Drug-resistant epilepsy (DRE) remains a formidable clinical challenge, affecting nearly 30-40% of patients despite optimized pharmacotherapy. In patients for whom resective surgery is contraindicated or poses unacceptable risks, neuromodulatory therapies-most notably deep brain stimulation (DBS)-have emerged as viable and reversible treatment options. This narrative review critically examines the current applications of DBS for DRE, with a focus on major targets including the anterior thalamic nucleus, centromedian nucleus, hippocampus, and emerging targets such as the pulvinar.
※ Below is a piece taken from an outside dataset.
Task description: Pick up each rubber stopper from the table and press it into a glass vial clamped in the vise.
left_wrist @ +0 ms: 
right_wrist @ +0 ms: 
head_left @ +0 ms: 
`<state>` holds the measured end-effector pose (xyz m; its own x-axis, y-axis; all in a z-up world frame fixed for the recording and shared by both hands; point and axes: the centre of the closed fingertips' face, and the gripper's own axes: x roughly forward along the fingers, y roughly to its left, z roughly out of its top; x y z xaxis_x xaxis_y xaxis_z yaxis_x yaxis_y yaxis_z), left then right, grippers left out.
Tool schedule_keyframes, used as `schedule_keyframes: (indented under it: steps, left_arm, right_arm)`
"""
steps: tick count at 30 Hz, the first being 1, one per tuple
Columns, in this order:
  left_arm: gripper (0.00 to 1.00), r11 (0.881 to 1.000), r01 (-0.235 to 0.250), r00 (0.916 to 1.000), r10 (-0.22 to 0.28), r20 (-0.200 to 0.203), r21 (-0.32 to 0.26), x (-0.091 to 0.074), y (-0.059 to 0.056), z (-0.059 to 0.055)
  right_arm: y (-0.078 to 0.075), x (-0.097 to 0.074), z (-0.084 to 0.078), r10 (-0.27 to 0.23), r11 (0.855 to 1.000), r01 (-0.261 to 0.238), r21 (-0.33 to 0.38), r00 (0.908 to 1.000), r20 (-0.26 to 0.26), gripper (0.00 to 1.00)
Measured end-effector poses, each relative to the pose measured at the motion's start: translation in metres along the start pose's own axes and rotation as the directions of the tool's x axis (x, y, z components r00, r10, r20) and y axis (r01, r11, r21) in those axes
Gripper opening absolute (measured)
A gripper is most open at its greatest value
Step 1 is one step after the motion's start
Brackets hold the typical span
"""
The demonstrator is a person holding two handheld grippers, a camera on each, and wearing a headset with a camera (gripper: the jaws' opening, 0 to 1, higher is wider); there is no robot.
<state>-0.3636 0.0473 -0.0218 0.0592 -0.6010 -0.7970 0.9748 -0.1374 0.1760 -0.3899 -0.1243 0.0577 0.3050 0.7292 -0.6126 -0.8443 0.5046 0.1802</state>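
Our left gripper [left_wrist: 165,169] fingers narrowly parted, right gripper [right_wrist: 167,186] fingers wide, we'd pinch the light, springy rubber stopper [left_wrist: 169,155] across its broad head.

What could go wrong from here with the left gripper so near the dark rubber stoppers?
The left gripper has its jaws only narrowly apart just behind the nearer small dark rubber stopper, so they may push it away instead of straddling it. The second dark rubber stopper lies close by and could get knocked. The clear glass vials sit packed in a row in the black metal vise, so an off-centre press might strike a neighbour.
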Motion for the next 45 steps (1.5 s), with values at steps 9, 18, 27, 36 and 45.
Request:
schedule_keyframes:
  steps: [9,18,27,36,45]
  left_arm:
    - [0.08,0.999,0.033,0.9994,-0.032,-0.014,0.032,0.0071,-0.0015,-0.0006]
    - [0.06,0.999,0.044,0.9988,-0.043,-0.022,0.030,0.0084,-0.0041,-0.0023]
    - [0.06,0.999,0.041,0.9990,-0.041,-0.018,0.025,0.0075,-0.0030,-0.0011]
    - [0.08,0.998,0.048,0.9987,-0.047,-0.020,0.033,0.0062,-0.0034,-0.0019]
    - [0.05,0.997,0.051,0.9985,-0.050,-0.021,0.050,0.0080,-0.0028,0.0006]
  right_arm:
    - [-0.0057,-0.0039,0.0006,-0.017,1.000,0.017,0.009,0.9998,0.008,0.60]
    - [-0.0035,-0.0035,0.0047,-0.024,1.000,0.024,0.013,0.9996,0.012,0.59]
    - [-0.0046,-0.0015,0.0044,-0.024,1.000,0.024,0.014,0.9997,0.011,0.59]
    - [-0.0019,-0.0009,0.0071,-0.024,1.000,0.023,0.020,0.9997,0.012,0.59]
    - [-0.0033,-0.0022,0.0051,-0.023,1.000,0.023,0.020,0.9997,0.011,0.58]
We provide an in-depth discussion of the therapeutic mechanisms underlying DBS-from local cellular inhibition and desynchronization to widespread network modulation and neuroplasticity induction-and review the latest advances in sensing technologies, patient-specific connectivity mapping, and closed loop stimulation paradigms. In addition to integrating data from randomized controlled trials, long-term observational studies, and advanced imaging investigations, we discuss limitations, persistent challenges, and future research directions that will guide clinical decision-making and optimize therapeutic outcomes.

深部脑刺激治疗耐药癫痫:现在和未来的观点。
耐药癫痫(DRE)仍然是一个巨大的临床挑战,尽管优化了药物治疗,但仍有近30-40%的患者受到影响。对于切除手术禁忌或存在不可接受风险的患者,神经调节疗法——最显著的是深部脑刺激(DBS)——已经成为可行且可逆的治疗选择。本文回顾了DBS在DRE中的应用,重点关注主要靶点,包括丘脑前核、中央核、海马体和新兴靶点,如枕侧。我们深入讨论了dbs的治疗机制,从局部细胞抑制和去同步到广泛的网络调节和神经可塑性诱导,并回顾了传感技术、患者特异性连接映射和闭环刺激范式的最新进展。除了整合随机对照试验、长期观察研究和先进影像学调查的数据外,我们还讨论了指导临床决策和优化治疗结果的局限性、持续挑战和未来的研究方向。
本文章由计算机程序翻译,如有差异,请以英文原文为准。